### Assigned task
An exact reproduction is needed of every line from the beginning of the data down to and including the line that contains "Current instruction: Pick", minus the pictures.

### Given material

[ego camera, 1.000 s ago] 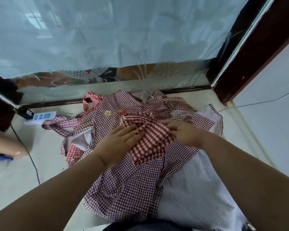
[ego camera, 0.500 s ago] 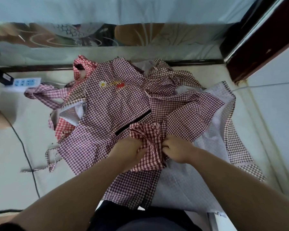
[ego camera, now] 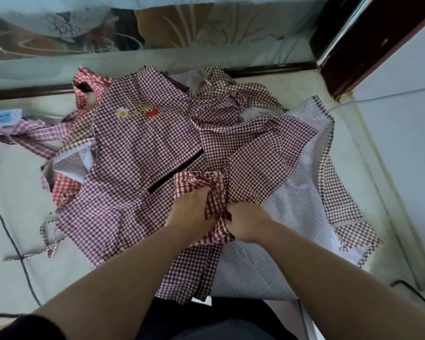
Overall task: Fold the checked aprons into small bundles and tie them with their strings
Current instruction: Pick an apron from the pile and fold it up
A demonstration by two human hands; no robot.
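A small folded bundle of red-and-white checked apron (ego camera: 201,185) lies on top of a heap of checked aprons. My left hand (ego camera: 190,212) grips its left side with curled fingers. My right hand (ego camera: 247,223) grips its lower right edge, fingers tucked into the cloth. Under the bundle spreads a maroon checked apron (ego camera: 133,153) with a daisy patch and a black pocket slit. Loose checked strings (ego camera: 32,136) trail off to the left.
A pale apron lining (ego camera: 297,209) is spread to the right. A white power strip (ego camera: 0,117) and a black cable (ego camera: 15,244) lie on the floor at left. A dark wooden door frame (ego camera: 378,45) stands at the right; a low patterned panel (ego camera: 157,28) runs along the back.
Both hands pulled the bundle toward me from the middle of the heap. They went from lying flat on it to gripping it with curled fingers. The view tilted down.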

### Task solution
[ego camera, 1.000 s ago] 
[ego camera, 0.500 s ago] 
[ego camera, now] 
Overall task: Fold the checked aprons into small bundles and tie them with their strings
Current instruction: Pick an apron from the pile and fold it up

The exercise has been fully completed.